======== DATA

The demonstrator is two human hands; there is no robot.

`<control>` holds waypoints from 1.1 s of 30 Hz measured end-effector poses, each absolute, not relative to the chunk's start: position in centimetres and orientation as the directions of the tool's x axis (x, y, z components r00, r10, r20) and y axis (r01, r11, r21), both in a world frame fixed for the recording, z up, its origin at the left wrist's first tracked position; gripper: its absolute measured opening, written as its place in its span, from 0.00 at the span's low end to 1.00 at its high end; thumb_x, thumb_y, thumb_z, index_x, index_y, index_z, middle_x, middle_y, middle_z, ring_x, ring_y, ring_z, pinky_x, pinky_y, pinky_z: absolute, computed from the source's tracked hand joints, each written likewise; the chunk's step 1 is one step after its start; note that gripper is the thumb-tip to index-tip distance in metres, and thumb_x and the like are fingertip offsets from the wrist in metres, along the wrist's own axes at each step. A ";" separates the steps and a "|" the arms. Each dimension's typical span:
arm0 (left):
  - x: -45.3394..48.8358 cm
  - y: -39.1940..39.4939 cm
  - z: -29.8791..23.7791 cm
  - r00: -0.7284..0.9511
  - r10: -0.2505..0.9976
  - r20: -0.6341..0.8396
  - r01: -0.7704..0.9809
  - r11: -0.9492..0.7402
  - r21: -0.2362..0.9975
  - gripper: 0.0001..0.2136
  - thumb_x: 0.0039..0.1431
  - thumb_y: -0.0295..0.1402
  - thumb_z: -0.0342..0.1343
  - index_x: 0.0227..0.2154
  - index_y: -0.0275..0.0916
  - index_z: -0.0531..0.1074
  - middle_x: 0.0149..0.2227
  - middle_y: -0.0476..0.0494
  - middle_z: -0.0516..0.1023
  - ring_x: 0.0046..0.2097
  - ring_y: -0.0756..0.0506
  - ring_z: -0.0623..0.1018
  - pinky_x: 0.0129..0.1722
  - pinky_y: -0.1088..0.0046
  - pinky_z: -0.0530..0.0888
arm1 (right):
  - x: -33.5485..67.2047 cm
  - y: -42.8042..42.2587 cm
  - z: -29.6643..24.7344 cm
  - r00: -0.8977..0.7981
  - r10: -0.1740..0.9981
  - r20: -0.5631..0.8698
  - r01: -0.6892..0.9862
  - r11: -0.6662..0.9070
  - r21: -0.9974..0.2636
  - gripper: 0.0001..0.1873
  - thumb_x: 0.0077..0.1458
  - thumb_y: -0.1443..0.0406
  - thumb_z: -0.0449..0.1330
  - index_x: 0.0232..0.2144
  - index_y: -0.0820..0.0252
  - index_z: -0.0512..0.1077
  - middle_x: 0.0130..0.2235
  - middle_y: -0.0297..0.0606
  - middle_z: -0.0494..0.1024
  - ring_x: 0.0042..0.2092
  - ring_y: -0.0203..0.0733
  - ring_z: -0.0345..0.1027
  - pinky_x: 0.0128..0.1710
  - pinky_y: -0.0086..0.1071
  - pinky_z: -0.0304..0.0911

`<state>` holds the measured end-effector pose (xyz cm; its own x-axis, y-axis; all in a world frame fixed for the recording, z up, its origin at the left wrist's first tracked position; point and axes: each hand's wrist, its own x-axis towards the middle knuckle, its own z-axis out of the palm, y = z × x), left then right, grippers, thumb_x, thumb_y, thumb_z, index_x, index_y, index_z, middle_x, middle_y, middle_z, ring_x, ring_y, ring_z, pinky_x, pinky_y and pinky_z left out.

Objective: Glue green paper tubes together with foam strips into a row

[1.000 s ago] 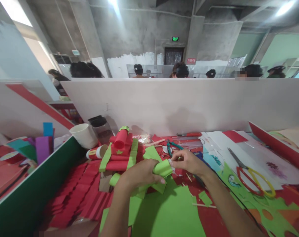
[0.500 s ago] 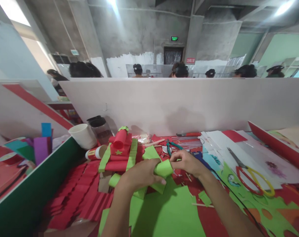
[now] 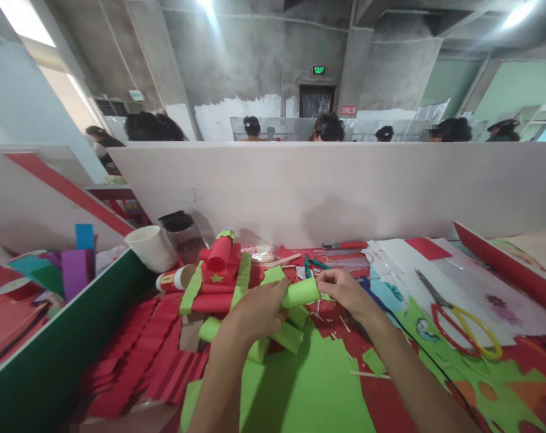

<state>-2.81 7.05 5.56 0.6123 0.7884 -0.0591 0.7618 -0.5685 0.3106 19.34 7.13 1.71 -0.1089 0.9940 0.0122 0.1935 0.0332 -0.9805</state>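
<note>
A light green paper roll (image 3: 302, 293) is held above the table between both hands. My left hand (image 3: 259, 307) is closed round its left end, with the thumb hidden. My right hand (image 3: 340, 291) pinches at the roll's right end, fingers bent together. Below lie more green paper rolls (image 3: 287, 338) and a large green paper sheet (image 3: 306, 391). Just left of the hands stands a red paper tank model (image 3: 214, 302) with green bands and a yellow star, resting on a brown cardboard piece (image 3: 192, 334).
Folded red paper strips (image 3: 140, 352) lie at left beside a green divider (image 3: 70, 337). A white cup (image 3: 151, 248) and dark-lidded jar (image 3: 183, 234) stand behind. Scissors (image 3: 457, 325) lie at right on papers. A white partition (image 3: 273, 186) closes the back; people's heads show beyond.
The held green roll has tilted, its right end higher, and more of its length shows. My left hand has shifted slightly up; my right hand has moved slightly right and up.
</note>
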 end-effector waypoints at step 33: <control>-4.4 6.9 7.0 0.488 0.838 0.245 0.527 -0.506 0.683 0.37 0.55 0.40 0.59 0.65 0.48 0.48 0.66 0.42 0.55 0.64 0.39 0.60 0.60 0.60 0.61 | 25.1 7.5 1.8 -0.008 0.998 -0.057 -0.162 -0.057 -0.985 0.17 0.39 0.56 0.70 0.29 0.61 0.76 0.25 0.36 0.74 0.26 0.36 0.66 0.26 0.29 0.62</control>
<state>-4.40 6.88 6.98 0.4876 0.8380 0.2448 0.5269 -0.5060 0.6828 25.12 7.48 1.75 -0.0080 0.9984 -0.0566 -0.1616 -0.0572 -0.9852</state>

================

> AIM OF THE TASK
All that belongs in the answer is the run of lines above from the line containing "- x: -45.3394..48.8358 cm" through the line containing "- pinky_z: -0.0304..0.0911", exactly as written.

> SOLUTION TO THE PROBLEM
  - x: -45.3394..48.8358 cm
  - y: -39.1940..39.4939 cm
  - z: -29.8791..23.7791 cm
  - r00: -0.7284..0.9511
  - r10: -0.2505..0.9976
  - r20: -0.6341..0.8396
  - r01: -0.7704..0.9809
  - r11: -0.9492..0.7402
  - r21: -0.2362..0.9975
  - gripper: 0.0001..0.2136
  - thumb_x: 0.0039..0.1431
  - thumb_y: -0.0295..0.1402
  - thumb_z: -0.0342..0.1343
  - index_x: 0.0227..0.2154
  - index_y: -0.0275..0.0916
  - index_z: -0.0531..0.1074
  - middle_x: 0.0149..0.2227
  - middle_y: -0.0476..0.0494
  - middle_z: -0.0516..0.1023
  - ring_x: 0.0046..0.2097
  - ring_y: -0.0756..0.0506
  - ring_z: -0.0623..0.1018
  - pinky_x: 0.0129..0.1722
  - pinky_y: -0.1088..0.0046
  - pinky_z: -0.0530..0.0888
arm1 (right):
  - x: -33.5485..67.2047 cm
  - y: -42.8042..42.2587 cm
  - z: -29.6643..24.7344 cm
  - r00: -0.8977..0.7981
  - r10: -0.1740..0.9981
  - r20: -0.5631..0.8698
  - r01: -0.6892..0.9862
  - r11: -0.6662..0.9070
  - r21: -0.9974..0.2636
  - gripper: 0.0001..0.1873
  - thumb_x: 0.0077..0.1458
  - thumb_y: -0.1443..0.0406
  - thumb_z: -0.0449..0.1330
  - index_x: 0.0232..0.2144
  - index_y: -0.0820..0.0252
  - index_z: -0.0512..0.1077
  - middle_x: 0.0130..0.2235
  - middle_y: -0.0297..0.0606
  - middle_z: -0.0494..0.1024
  - ring_x: 0.0042..0.2092
  - ring_y: -0.0203..0.0733
  - ring_z: -0.0345..0.1027
  - pinky_x: 0.0128..0.1710
  - pinky_y: -0.0086..0.1071
  - pinky_z: -0.0304..0.0911

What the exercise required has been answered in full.